We soon discovered four folks with the name of “Love,” and four others whose surname had the root of “Love.” These latter examples include: an infant Elizabeth Loveder (1834), Allene I. Lovelace (1908-1979), and Susan R. Loveless (1950-2001) and one more, which would be our overwhelming choice to research. Ladies and gentlemen, I’d like to introduce you to Sara C. Lovejoy—a sweet and sugary surname that says it all! I’m well aware of the term “killjoy,” and this is its polar opposite or antithesis.
As for our proposed subject, I would quickly learn that she was a career educator who served as the Dean of Students for Hood College during the second half of the “Roaring 20s” up through her premature death in 1931.
Sara C. Lovejoy
Sara Cutts Lovejoy was born November 17th, 1874 in 1910 in Bradford, Essex County, Massachusetts. She was the daughter of Thomas H. Lovejoy (1833-1908) and wife Abigail F. Jenkins (1835-1890). Her father worked as an editor and Sara came from a family with deep roots going back to the Revolutionary War and early Massachusetts and Maine on her mother's side. She was named for her maternal grandmother.
Sara experienced childhood in Haverhill, Massachusetts and grew up in a “learned” household, gaining a fine, early primary education. She attended college in Hadley, Massachusetts at Mount Holyoke, and would be a graduate of the Class of 1898.
In the summer of 1900, Sara can be found living with an uncle and aunt (John and Caroline Andrews) in Newton City, Massachusetts. She had just performed two years of instructional teaching in Huntington, Long Island while earning her masters from Columbia University in New York City. Miss Lovejoy received her first administrative position at this time, which would call for a move to Kentucky.

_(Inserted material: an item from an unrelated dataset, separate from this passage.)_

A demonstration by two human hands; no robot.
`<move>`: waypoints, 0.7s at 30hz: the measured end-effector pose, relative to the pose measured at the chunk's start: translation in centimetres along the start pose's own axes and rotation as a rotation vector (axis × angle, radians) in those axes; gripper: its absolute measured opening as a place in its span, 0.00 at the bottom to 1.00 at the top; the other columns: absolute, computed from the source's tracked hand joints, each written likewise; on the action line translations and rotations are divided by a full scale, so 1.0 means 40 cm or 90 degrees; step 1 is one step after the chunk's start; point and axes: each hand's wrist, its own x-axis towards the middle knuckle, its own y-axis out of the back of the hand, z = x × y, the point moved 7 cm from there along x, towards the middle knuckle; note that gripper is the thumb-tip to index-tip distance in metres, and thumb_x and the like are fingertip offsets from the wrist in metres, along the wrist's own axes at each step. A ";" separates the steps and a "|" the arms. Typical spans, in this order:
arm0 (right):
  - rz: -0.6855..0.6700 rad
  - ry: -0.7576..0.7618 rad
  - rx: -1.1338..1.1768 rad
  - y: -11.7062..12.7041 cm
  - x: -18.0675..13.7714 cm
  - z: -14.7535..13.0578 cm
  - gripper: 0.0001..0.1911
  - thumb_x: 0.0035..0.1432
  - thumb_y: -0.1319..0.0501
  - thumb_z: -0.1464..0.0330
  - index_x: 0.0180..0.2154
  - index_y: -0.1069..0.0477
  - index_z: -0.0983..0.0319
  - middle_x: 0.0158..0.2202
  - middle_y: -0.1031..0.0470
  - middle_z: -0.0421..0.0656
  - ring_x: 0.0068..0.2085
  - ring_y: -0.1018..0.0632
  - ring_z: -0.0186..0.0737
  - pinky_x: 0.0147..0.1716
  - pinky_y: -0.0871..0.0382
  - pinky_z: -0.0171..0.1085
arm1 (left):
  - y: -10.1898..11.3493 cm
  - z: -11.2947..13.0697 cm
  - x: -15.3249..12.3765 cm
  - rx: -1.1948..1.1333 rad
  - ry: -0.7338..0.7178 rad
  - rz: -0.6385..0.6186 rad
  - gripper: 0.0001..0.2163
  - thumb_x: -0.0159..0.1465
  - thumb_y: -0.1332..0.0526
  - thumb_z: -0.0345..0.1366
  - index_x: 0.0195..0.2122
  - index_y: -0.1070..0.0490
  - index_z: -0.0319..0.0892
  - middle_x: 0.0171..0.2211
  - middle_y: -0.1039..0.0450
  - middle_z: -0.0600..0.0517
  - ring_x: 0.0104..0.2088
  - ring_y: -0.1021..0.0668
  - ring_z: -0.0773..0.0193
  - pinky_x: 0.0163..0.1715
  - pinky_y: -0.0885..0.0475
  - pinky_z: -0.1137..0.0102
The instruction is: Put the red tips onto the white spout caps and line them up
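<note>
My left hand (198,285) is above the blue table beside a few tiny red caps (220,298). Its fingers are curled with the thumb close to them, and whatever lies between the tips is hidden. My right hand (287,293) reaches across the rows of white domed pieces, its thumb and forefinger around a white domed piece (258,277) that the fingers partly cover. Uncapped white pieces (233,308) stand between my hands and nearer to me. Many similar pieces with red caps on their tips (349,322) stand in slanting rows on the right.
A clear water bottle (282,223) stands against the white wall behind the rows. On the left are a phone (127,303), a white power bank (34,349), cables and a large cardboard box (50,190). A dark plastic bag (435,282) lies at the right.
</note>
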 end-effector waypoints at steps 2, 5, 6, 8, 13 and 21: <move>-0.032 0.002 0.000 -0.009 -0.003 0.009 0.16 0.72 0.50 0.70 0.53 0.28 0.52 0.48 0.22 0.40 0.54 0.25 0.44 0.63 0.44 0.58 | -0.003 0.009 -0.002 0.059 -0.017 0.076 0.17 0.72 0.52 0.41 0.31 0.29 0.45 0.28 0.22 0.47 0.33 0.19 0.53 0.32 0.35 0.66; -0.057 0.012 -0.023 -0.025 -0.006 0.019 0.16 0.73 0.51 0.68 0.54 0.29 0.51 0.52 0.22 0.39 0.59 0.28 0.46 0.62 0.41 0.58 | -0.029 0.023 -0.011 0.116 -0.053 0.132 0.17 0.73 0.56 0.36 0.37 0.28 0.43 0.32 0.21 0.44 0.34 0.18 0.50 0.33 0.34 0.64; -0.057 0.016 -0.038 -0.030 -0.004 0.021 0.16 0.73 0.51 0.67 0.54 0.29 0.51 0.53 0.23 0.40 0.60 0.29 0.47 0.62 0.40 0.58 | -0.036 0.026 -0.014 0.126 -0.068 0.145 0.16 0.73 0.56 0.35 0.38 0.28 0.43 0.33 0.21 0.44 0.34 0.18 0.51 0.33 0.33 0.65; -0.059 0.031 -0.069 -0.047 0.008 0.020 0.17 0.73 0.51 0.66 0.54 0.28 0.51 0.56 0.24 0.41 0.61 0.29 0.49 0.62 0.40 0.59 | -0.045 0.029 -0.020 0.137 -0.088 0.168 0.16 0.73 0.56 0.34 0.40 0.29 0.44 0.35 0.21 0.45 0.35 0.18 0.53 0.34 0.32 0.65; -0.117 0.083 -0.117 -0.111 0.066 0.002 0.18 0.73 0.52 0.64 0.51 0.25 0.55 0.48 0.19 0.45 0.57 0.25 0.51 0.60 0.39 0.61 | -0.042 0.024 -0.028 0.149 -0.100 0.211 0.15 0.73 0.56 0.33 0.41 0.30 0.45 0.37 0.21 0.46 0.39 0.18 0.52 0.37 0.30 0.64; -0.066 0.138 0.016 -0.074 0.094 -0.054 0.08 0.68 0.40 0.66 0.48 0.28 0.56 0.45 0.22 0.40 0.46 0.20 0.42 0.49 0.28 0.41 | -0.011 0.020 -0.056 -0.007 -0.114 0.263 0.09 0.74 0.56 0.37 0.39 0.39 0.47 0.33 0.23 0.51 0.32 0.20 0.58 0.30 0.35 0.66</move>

I found that the spelling of the school’s name was off in the first article I had found, as it should read the Sayre Institute in Lexington, Kentucky. This school was founded in 1854 by David Austin Sayre for the education of young women. Sayre believed that women deserved an “education of the widest range and highest order.” Originally named Transylvania Female Institute, the school was renamed in honor of Sayre in 1885.

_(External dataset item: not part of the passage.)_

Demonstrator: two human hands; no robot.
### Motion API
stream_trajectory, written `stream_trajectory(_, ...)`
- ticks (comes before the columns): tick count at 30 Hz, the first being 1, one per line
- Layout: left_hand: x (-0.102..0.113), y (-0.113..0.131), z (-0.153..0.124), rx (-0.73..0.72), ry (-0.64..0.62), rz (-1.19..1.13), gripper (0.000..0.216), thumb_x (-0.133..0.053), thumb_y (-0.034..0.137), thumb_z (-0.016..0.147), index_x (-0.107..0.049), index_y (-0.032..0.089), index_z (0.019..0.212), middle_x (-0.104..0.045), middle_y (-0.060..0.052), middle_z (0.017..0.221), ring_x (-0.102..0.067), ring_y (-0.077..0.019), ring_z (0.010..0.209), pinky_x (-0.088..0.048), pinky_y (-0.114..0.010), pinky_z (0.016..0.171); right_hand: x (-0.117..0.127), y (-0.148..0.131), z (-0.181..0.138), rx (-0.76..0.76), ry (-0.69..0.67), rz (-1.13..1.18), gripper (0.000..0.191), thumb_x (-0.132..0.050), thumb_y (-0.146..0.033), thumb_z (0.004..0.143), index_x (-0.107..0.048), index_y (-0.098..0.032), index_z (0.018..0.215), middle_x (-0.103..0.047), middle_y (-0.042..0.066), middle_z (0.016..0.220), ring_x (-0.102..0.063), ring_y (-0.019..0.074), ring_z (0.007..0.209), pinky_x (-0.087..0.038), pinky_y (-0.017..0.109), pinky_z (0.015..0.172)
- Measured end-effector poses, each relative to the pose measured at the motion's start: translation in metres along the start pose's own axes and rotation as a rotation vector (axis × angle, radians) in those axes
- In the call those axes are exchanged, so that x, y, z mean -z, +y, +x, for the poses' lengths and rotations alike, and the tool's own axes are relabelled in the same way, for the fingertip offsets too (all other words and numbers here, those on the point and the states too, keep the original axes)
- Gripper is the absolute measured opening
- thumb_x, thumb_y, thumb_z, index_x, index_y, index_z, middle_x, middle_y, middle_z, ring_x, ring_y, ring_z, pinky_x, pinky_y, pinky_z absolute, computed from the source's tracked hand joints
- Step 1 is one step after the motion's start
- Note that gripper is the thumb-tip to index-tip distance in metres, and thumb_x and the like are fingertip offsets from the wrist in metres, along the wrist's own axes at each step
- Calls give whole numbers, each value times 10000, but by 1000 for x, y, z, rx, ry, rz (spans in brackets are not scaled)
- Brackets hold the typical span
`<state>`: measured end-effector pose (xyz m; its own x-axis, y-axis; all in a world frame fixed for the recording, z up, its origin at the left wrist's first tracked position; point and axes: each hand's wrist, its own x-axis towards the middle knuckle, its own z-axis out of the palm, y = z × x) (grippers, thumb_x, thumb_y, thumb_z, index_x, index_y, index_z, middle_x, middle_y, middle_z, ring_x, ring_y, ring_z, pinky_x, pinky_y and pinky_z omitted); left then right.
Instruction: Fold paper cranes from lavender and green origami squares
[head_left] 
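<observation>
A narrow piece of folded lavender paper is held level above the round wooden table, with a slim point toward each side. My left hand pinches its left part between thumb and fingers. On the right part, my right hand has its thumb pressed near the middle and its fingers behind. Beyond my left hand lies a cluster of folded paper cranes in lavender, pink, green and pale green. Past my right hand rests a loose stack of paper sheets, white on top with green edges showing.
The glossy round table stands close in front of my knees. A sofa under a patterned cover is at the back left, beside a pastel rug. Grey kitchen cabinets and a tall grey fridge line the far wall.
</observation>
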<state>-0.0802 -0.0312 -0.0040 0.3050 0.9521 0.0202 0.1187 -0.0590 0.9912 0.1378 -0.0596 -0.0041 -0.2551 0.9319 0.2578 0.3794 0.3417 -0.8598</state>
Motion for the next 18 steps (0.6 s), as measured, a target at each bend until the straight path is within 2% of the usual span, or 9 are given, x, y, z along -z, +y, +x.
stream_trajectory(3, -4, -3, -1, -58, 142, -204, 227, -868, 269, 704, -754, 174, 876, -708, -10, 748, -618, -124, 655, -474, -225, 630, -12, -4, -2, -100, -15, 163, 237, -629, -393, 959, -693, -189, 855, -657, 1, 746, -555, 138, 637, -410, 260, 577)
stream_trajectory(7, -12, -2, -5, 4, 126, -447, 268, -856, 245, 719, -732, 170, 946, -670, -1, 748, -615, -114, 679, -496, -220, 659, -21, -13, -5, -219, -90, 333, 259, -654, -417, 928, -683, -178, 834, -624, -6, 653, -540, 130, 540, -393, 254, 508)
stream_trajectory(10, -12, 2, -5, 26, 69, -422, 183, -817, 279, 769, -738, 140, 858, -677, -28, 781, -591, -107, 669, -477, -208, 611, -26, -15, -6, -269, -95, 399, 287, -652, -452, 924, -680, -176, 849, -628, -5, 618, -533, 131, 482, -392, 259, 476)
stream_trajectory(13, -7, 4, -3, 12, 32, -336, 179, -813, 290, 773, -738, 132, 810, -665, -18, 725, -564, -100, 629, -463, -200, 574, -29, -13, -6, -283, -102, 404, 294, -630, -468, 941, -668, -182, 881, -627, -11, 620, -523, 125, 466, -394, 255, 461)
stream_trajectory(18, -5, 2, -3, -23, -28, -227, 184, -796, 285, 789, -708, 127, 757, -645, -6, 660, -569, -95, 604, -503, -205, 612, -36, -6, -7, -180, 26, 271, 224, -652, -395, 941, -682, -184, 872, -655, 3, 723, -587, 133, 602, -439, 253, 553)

The school’s original curriculum included French, Latin, German language and literature, and vocal and instrumental music, which were typical courses of study for women in that era. But, true to Sayre’s educational philosophy, other classes offered by the school included algebra, geometry, trigonometry, geology, chemistry, astronomy, history, English literature, and philosophy. These courses were somewhat of a departure from the traditional female academies which primarily focused on music and languages.
The institution still exists today and is known as the Sayre School. Sara C. Lovejoy served here until 1906, at which time she moved to State College, Pennsylvania to take the job as Director of the Household/Home Economics Department. While here at Pennsylvania State College (aka Penn State), she would be named Acting Dean of the school's Woman’s Department. In 1908, Miss Lovejoy was promoted to Dean of Women.
I had my memory refreshed by reading about Home Economics and wondered, to myself, why this class isn’t taught today in public schools as was the case in my youth? I soon came across an article Sara had written for the February, 1912 edition of an agricultural journal published by the school and called The Penn State Farmer.
I think I have a good handle on the job duties associated with a school principal, and also those of a collegiate president. I thought it would be good to revisit the job duties of a college dean, and in particular, a “Dean of Women.” I consulted Wikipedia and here is what I found:
“The dean of women at a college or university in the United States is the dean with responsibility for student affairs for female students. In early years, the position was also known by other names, including preceptress, lady principal, and adviser of women. Deans of women were widespread in American institutions of higher education from the 1890s to the 1960s, sometimes paired with a "Dean of Men", and usually reporting directly to the president of the institution. In the later 20th century, however, most Dean of Women positions were merged into the position of dean of students.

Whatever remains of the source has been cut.